Não pensem que sou mórbido, apenas sou alguém para quem a literatura encerra os desígnios mais profundos de cada um de nós. Tenho paciência para me aturar, por isso leio. O dia em que isto deixar de acontecer corresponderá ao primeiro dia da minha despedida. Então, terei deixado de pensar e passarei a estar à espera do dia em que sobre o meu corpo seja lançada a cal dos mortos.
Concluo esta reflexão com um poema de um autor italiano (tinha de ser, não?) que decidi traduzir para vós. Ele chama-se Cesare Pavese e diz o seguinte:
Virá a morte e terá os teus olhos –
esta morte que nos acompanha
de manhã à noite, sem dormir,
surda, como um velho remorso
ou um vício absurdo. Os teus olhos
serão uma palavra vã,
um grito calado, um silêncio.
Assim os vês todas as manhãs
quando em direcção a ti sózinha os dobras
no espelho. Oh querida esperança,
naquele dia saberemos também nós
que és a vida e és o nada.
Para todos a morte tem um olhar.
Virá a morte e terá os teus olhos.
Será como abandonar um vício,
como ver no espelho
reaparecer um rosto morto,
como ouvir um lábio fechado.
Desceremos ao abismo mudos.
1 comentário:
Sobre a Morte
Tenho um sentido muito latente de morte. Assusta-me sofrer a morte daqueles que me são queridos, mas não a minha.
Os meus olhos vêem a vida como uma espécie de ilha. Andamos, caímos, rastejamos: vivemos.

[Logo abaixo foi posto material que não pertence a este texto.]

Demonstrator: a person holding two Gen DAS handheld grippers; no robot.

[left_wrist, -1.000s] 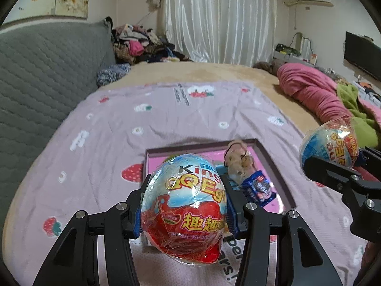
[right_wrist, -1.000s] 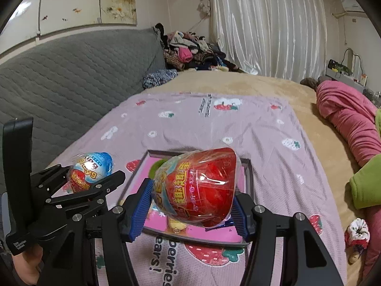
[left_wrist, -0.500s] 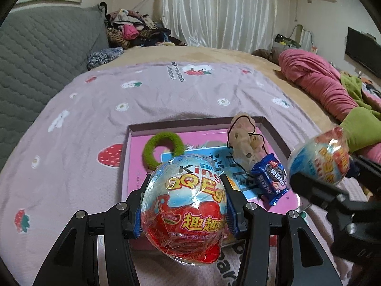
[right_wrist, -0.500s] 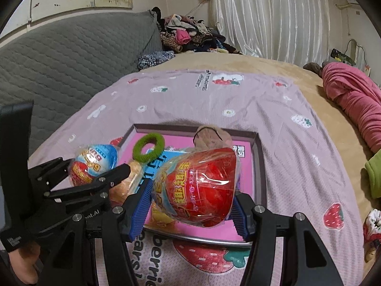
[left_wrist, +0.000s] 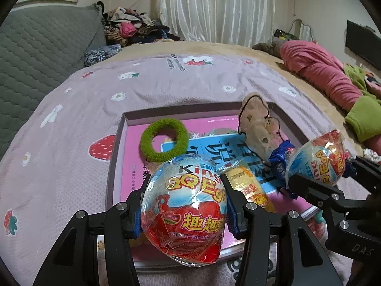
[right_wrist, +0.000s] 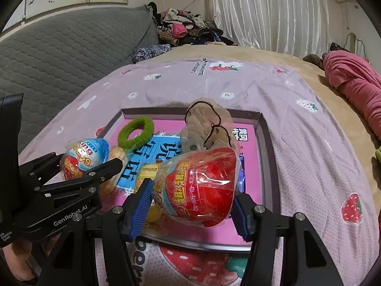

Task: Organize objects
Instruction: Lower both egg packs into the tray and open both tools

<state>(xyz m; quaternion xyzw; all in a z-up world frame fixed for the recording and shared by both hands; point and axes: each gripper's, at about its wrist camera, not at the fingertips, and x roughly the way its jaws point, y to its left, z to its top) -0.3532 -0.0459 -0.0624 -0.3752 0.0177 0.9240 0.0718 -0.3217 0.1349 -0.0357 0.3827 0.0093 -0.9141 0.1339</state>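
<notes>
At the bottom middle of each view, the left claw (left_wrist: 183,205) and right claw (right_wrist: 193,200) each squeezed a wrapped toy egg (left_wrist: 183,214) above the pink tray (left_wrist: 114,157).

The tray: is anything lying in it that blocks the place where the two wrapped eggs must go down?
Partly. The tray holds a green hair tie, a plush toy, a blue packet and a yellow packet; pink floor shows at its left.

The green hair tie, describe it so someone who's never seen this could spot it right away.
On the lilac bedspread lies a shallow pink box. The hair tie lies flat in its far left corner: the only fuzzy green ring there, beside a beige plush and shiny wrapped snacks.
</notes>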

Andamos em círculos arfando como cavalos, não temos saída. Antecipar a morte é uma cobardia tremenda (dizem as pessoas que não querem acordar os seus próprios medos). Acho que não. Melhor: não acho nada. Não tenho que achar nada.
É assim: Sobe-se a ilha, aspira-se chegar ao pique. Mas há um abismo fundo e negro no fim da terra seca. Para alguns a terra molhada é sinal de salvação, vislumbramento de um mar de purificação, de renovação, de alívio.
A ilha sufoca e o mar persegue. É ali. Sempre ali para nos lembrar a nossa efemeridade, o fado trágico que a nossa natureza encerra. Para alguns transmite uma sensação de evasão, de paz que o torna sedutor e que só lá se encontra. É melhor derivar do que andar às voltas, pensam.
Cobardes ou corajosos? … Não acho nada. Não sei nada. Ninguém sabe nada. Nenhuma explicação sobre a vida é um porto seguro.